Relaxation and music reduce pain after gynecologic surgery.

Author information

  • 1Frances Payne Bolton School of Nursing, Case Western Reserve University, Cleveland 44106, OH. mpg@po.cwru.edu

Abstract

The purpose of this randomized controlled trial was to investigate the effect of three nonpharmacologic nursing interventions: relaxation, music, and the combination of relaxation and music on pain following gynecologic (GYN) surgery. A total of 311 patients, ages 18 to 70, from five Midwestern hospitals, were randomly assigned using minimization to either three intervention groups or a control group and were tested during ambulation and rest on postoperative days 1 and 2. Pain sensation and distress were measured using visual analogue scales. Multivariate analysis of covariance of posttest sensation and distress was used with pretest control and a priori contrasts. The intervention groups had significantly less posttest pain than the control group (p =.022-.001) on both days. The three interventions were similar in their effect on pain. Patients who received the interventions plus patient-controlled analgesia (PCA) had 9% to 29% less pain than controls who used PCA alone.
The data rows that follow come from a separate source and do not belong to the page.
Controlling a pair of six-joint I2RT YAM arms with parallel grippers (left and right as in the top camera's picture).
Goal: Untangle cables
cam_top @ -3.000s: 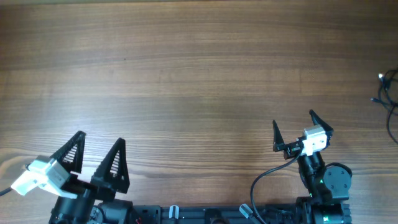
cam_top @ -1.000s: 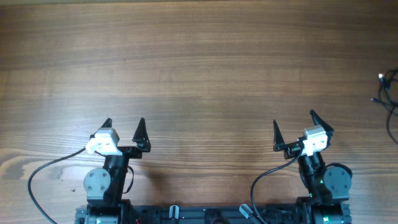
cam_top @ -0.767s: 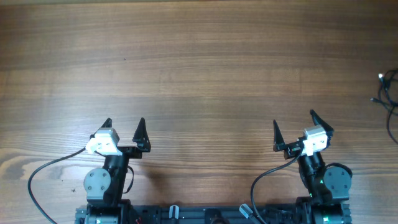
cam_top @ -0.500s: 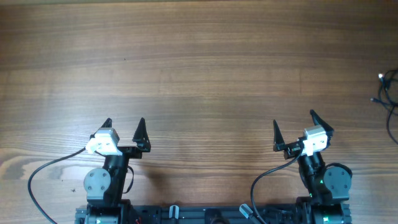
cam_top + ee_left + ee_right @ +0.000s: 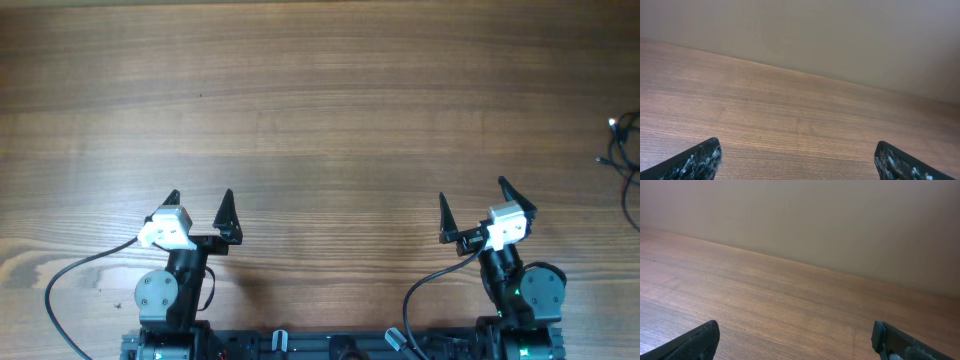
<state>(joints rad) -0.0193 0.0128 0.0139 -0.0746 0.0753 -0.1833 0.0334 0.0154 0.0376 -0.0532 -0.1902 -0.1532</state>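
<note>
The cables (image 5: 625, 160) lie as thin dark loops at the table's far right edge, partly cut off by the overhead view. My left gripper (image 5: 199, 203) stands open near the front left with nothing between its fingers. My right gripper (image 5: 471, 195) is open near the front right, well short of the cables. In the left wrist view the left gripper (image 5: 797, 150) frames only bare wood. The right wrist view shows the right gripper (image 5: 795, 330) wide apart over bare wood too. No cable shows in either wrist view.
The wooden table (image 5: 320, 120) stretches wide between the arms and the far edge. A plain beige wall (image 5: 840, 35) rises behind the table. Thicker black arm cables (image 5: 70, 275) loop beside each arm base at the front.
Earlier the left arm stood low at the front left corner with its gripper wide; it has since swung up to mirror the right arm. Nothing has moved in the last second.
</note>
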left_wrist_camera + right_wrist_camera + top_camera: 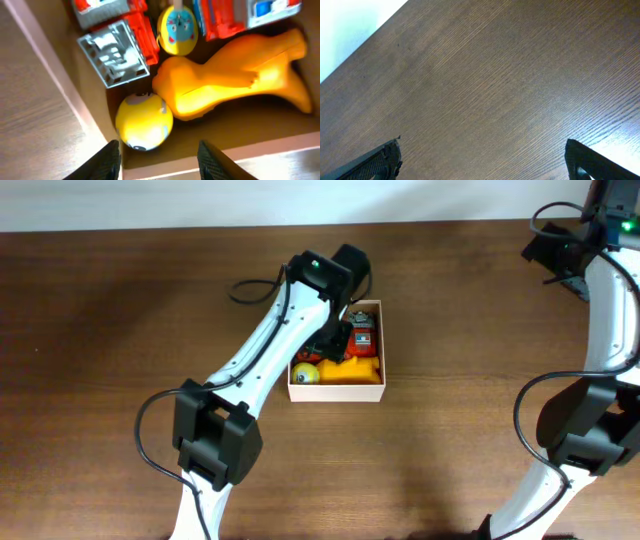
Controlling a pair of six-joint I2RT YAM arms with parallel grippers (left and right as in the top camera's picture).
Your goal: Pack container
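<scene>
Placing step looks finished; left pincer (160, 158) hovers half-open, empty, over the filled container (335, 391); right pincer (482, 161) wide open, empty; next, lift clear

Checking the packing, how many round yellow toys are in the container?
2: a yellow ball in a corner of the container, and a face-printed one between the red toys. Others may be hidden.
</scene>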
Reduced pain was related to amount of activity (ambulation or rest), mastery of the use of the intervention, and decreased pulse and respiration. Those who slept well had less pain the following day. Nurses who care for GYN surgical patients can provide soft music and relaxation tapes and instruct patients to use them during postoperative ambulation and also at rest on days 1 and 2.

Copyright 2002 by the American Society of Pain Management Nurses

PMID:
12050837
[PubMed - indexed for MEDLINE]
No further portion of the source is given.